As an international project, this organization has reached all over America. From coast to coast, people make pledges every day in support of eliminating the r-word. The annual campaign took place March 7 and as a result, events were set up across the country. The purpose of these campaigns is to raise awareness of the hurtful feelings this derogatory word causes and give people the opportunity to pledge against saying it.

GLSD gave students an opportunity to make a pledge on Wednesday March 7. At the elementary schools, kids were taught lessons about the r-word and being kind. At the junior high, students could pledge during homeroom. The high school made a morning announcement which directed students to the www.r-word.org where they could make a pledge.

There is great importance in raising awareness of the hurtful meaning given to the r-word. Kelly Gibson, the GLSD psychologist intern, helped plan the events for this organization within the district. “When people use the r-word, it’s often not used in an offensive way. However, people with intellectual disabilities can still take offense,” said Gibson.

On Saturday, March 3rd, an event took place at the Westmoreland Mall sponsored by Spread the Word to End the Word to raise awareness and collect pledges. Students from the senior high volunteered their time to spread the word and get people to pledge.

Senior Drew Eline worked at a station where she handed out bracelets and chocolate to those who made a pledge. “People don’t realize the fact that the word affects people with intellectual challenges. It affects them and their families. Our society has just gotten so used to saying it casually,” Eline said.

Other students who helped spread the word include Alex Brant, Geoffrey Critchfield, Dan Ferguson, Brendan Moss, Mickey Orange, Phil Piontkowski, Katie Thompson, and Rob Vasinko.

Brendan Moss’s experience had a significant impact on his perspective. He made a pledge against using the r-word. “I like to stand up for people because as a person that could do something, I had to do something,” said Moss.

The word “mental retardation” was changed to “intellectual disabilities” by Rosa’s Law, which was federally enacted last year, and recently enacted by the state of Pennsylvania.

 The law began because a freshman boy from Maryland felt the word had taken on such a derogatory meaning. As his sister, Rosa, has an intellectual disability, he knows how hurtful it can be.

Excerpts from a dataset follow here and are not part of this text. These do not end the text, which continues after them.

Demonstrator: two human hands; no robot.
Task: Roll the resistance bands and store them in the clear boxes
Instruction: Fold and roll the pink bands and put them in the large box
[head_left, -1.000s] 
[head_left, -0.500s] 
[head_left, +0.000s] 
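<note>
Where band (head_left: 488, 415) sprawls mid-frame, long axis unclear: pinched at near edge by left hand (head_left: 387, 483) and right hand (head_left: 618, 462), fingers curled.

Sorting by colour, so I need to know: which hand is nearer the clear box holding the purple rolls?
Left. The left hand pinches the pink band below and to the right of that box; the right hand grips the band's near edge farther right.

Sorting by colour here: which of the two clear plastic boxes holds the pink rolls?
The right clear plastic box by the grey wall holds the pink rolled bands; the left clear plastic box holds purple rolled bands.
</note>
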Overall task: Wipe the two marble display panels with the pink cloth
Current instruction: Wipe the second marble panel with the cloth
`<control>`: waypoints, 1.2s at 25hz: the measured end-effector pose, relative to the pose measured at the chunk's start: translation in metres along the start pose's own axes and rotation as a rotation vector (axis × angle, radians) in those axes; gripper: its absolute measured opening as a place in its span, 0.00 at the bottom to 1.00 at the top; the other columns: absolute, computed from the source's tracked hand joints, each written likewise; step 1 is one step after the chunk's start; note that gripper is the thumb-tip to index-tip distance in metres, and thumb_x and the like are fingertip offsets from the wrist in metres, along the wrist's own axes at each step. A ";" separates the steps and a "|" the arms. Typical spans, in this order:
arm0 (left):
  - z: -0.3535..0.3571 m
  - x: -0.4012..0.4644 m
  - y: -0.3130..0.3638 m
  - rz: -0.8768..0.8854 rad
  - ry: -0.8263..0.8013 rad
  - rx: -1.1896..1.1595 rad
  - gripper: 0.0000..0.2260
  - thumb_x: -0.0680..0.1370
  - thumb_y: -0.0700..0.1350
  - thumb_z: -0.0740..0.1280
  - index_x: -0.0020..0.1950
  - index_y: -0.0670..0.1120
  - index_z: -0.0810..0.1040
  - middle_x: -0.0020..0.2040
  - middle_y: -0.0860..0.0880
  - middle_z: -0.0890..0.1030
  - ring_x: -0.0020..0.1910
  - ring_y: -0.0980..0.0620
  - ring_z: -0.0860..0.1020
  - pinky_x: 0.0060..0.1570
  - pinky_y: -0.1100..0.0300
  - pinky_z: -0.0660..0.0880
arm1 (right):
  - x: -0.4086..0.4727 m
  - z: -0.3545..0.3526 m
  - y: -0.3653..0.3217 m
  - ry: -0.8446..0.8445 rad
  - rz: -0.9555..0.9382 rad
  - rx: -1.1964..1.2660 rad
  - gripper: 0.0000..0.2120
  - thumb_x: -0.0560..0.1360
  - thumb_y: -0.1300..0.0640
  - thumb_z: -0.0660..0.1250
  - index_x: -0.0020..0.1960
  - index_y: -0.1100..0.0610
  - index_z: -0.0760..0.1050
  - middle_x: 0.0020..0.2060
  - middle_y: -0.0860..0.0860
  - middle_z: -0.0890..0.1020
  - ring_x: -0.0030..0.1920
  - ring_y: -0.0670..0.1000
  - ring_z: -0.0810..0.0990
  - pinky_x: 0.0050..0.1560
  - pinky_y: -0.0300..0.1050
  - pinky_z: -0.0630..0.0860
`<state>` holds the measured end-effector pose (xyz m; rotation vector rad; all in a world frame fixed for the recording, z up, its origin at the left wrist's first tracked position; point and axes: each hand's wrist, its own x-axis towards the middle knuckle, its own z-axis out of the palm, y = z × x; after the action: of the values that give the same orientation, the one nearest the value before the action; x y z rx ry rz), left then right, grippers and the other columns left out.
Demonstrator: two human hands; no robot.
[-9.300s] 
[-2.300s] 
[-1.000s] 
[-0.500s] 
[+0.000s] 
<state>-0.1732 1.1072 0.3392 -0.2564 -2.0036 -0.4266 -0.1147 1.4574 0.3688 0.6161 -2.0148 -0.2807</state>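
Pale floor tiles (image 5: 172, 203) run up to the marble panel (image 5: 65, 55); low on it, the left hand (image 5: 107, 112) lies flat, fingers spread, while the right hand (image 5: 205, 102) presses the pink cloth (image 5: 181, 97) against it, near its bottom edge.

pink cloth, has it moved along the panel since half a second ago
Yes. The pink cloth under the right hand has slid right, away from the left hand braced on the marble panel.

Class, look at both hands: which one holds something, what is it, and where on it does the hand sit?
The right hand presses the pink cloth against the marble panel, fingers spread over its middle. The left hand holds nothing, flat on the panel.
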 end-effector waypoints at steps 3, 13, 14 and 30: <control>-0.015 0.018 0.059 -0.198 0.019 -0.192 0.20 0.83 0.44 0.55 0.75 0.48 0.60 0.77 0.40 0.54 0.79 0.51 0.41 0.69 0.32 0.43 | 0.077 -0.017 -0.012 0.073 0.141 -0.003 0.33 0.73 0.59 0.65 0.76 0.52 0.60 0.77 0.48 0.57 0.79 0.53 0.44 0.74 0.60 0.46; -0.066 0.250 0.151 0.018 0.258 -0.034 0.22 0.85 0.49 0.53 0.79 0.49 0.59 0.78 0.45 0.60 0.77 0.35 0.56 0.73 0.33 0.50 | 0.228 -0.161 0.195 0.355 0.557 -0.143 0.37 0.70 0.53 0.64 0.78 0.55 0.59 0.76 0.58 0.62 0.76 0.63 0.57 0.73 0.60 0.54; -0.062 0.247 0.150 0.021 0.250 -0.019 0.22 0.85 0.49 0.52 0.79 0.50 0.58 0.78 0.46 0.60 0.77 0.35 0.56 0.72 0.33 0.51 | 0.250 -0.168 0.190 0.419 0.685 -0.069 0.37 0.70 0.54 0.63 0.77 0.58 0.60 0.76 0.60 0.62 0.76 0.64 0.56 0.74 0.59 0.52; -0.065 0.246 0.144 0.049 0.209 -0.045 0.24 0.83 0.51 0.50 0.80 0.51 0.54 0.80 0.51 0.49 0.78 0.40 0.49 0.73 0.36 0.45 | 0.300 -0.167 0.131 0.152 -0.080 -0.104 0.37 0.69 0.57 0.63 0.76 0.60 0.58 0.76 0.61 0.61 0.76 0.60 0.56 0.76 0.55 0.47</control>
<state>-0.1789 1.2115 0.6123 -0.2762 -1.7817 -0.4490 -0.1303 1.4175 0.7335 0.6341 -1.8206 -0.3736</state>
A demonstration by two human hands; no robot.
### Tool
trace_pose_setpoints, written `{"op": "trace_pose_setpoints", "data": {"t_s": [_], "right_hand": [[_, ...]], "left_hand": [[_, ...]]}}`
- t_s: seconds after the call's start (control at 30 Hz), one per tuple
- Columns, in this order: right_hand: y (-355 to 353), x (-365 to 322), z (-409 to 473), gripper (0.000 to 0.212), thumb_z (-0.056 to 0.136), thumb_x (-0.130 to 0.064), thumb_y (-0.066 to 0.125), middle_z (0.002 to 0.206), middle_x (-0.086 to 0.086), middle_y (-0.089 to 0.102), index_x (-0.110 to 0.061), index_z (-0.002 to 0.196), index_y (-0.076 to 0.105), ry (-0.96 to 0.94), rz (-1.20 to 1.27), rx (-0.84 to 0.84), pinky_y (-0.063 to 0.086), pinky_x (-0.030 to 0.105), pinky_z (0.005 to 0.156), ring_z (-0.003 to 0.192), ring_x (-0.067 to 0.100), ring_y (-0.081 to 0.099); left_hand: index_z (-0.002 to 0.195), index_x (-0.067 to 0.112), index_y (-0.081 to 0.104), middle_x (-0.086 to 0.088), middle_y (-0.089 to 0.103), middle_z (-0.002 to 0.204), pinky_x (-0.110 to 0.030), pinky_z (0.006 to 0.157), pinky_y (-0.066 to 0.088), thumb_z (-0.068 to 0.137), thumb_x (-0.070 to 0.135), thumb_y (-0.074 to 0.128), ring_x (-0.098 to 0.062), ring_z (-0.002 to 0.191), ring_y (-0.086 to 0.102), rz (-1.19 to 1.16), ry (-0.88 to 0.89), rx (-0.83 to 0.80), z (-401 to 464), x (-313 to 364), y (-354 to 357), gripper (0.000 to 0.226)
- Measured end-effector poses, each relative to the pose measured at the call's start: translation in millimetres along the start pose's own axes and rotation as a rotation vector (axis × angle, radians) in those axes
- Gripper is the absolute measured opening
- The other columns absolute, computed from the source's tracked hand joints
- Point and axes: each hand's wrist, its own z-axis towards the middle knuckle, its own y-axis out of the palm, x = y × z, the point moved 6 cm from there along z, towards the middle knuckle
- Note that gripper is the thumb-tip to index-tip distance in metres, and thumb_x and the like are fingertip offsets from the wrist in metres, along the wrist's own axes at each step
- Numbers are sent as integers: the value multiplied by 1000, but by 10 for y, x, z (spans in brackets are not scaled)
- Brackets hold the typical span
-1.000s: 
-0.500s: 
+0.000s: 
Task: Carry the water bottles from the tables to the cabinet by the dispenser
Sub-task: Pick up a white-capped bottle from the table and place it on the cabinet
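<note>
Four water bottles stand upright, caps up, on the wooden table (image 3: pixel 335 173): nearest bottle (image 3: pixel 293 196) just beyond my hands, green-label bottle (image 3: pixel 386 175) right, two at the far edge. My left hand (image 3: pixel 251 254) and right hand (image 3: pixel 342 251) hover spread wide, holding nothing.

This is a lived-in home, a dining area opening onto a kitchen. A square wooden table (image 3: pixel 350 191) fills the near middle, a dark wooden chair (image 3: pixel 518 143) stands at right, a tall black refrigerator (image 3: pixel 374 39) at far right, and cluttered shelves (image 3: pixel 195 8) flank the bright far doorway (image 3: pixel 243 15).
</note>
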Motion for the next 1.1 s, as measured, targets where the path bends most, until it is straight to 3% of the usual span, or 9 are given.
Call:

“Using the word so casually dehumanizes people with intellectual disabilities,” said Gibson.

Regina Sciullo is enthusiastic about the cause and lent a huge hand to the Westmoreland County mission in “Spread the Word to End the Word”. “I feel it is a personal honor to my son, Nick, who is a sophomore at the senior high. Nick has always felt included and part of the school due to acceptance without hesitation by students, teachers and staff,” said Sciullo. She feels strongly that GLSD is a positive environment where each student is accepted. “Greater Latrobe should feel proud to have been a part of the 2012 ‘Spread the Word to End The Word’ campaign,” she said.

People all over the world are encouraged to consider those around them and stop using the deprecating term by taking a stand, and making a pledge.